What do you want us to do? Bring back blind, deaf, maladapted dire wolves based on a clone of an incomplete genome? Or do you want us to bring something modernized and adapted for our environment? The media sees this and says it’s the dire wolf, even though it looks, acts, and has the bone structure of a dire wolf. It’s madness.
It’s almost like people say a synthetic diamond is not a diamond. The diamond industry tried to convince people of that because diamonds are common. De Beers created artificial scarcity, slowly releasing them into the market to maintain high prices. Then they convinced everyone to buy diamonds for engagements. People can now make diamonds in a lab.
A lab-made diamond and a natural diamond are the same. In many cases, lab-made diamonds are superior because they have fewer impurities, and it’s easier to control the impurities. There’s no blood on them, no cartels, and it’s a much more sustainable business model. The same goes for the dire wolves. People worry about conservation, but we have to think through the consequences of climate change.
Everything is going to go extinct. Can we stop it? No, because the world can’t work together. What grand treaty are we going to get? Are we all going to live in mud huts and reject modernity?
It’s not going to happen. We have to accept that climate change will drive a third or more of all species extinct. If we can modernize and update their genomes, we can make species adapted to the new environment so they don’t go extinct. For example, if we change the coral just a little bit, it can adapt to new ocean temperatures and not bleach, preserving the Great Barrier Reef. Do we want to see it bleached and have no Great Barrier Reef?
Is that what we want?
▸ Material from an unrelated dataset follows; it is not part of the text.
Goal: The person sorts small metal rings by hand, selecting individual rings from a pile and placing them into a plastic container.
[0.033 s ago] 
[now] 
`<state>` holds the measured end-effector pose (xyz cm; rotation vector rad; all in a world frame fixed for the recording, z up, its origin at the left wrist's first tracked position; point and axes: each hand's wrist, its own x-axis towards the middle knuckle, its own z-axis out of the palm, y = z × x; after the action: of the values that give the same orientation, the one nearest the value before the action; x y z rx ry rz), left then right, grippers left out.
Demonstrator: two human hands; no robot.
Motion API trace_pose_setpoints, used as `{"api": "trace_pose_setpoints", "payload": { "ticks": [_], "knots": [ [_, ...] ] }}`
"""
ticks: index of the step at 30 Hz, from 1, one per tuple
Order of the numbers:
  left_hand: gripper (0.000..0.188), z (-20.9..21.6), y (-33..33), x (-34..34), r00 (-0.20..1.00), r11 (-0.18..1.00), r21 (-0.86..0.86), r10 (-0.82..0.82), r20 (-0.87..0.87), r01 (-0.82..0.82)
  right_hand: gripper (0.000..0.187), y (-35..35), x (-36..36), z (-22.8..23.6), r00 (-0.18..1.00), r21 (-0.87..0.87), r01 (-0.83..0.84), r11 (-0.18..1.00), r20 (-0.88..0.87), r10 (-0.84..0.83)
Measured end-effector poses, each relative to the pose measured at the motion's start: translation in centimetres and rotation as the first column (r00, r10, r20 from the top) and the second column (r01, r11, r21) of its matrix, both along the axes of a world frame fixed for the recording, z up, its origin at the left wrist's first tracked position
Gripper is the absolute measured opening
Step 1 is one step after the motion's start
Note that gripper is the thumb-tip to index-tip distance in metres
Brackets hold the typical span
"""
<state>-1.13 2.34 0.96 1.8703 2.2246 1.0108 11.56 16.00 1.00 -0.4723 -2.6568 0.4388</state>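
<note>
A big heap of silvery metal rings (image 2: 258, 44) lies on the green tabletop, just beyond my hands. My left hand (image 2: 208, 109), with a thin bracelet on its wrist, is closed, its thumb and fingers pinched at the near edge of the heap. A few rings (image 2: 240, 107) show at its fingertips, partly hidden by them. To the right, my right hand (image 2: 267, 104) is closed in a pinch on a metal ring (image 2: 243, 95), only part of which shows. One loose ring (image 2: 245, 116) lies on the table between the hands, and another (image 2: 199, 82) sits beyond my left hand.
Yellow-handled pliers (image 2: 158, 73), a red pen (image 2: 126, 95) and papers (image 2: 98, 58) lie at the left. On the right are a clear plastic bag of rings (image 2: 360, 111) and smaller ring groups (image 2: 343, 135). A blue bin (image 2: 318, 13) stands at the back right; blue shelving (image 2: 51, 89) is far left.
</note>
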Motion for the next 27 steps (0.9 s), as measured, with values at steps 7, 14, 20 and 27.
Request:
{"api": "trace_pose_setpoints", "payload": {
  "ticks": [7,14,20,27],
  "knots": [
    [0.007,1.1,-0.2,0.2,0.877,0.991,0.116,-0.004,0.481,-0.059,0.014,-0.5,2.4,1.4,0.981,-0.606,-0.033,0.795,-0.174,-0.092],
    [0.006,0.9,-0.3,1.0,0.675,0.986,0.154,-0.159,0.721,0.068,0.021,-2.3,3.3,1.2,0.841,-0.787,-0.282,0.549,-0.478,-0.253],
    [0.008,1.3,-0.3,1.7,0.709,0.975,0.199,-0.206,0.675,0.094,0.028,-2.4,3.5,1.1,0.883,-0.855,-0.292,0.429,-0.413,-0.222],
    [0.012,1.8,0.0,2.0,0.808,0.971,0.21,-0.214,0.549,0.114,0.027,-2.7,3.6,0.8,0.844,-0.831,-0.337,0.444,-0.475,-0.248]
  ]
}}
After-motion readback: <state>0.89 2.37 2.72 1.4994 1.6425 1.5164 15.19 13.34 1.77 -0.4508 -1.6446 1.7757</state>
The dire wolf project literally solves that problem. By modernizing the genome and incorporating desired characteristics, we can de-extinct species that have gone extinct due to human actions and adapt them to the changing world. We can have adult conversations about how to do this responsibly. If we’re going to have 10 billion people, we need to make compromises about what wildlife will look like.
That’s a governance conversation in the global commons. With a new toolset, we can create purple wolves, blue wolves, tall wolves, or small wolves. We can do anything you want; you just have to tell us what to do. But journalists with minimal science backgrounds run around playing devil's advocate. Their goal is to question anything interesting or new, saying it doesn’t exist or didn’t happen as good as it could have.
Imagine how messed up life would be if we only focused on the negatives. This is a great human accomplishment. It’s the first time in history that a species that died off about 13,000 years ago has been resurrected. People are holding bones that proto-humans held before civilization. We’ve unlocked magical possibilities about where we can go and what we can do.
This brightens the future because we can talk about fantastical and mystical things that extend our personality and creativity. We can create animals that don’t have the problems associated with breeding. For example, people breed dogs, but sometimes they have health issues due to breeding practices. What if we could have a dog that looks a certain way but doesn’t have those problems? That’s a magical and cool thing, but it has to be treated responsibly.
The conversation should be about governance and how we as a society can responsibly use this technology. Instead, it often turns into a debate about whether something is valid or not. In medicine, the same applies. Some professors claim we have no free will, that everything is deterministic, and consciousness comes from one small structure in the brain. When you die, that’s it.
But what about all the quantum stuff? It’s all made up, they say. Why live in a world like that? It’s terrible. We should live in a world of imagination.
If you don’t it, create it. The original Elder Scrolls were more vibrant. I don’t the new one; it’s too gray. It’s like, “Fuck you guys.” Were you playing the 2006 Elder Scrolls?
No, I haven’t played it in 15 years. Are you going to play the new one? I will, but it’s too gray. Charles, let’s brew some beer again. That’d be fun, guys.
I love lavender, man. Lavender is the best. But is the game fun, though? For real? It is because they just took all the good elements from Skyrim and all the good mods for Oblivion and merged them together.
These retro games make a lot of sense. I’m going to do it with Legends of Valor. we did it with Crystal Mine. We’re almost done with Crystal Mine, and we’ll have the Nintendo emulator, so you guys will be able to play Nintendo games. You’ll love the Crystal Mine remake; it’s really cool.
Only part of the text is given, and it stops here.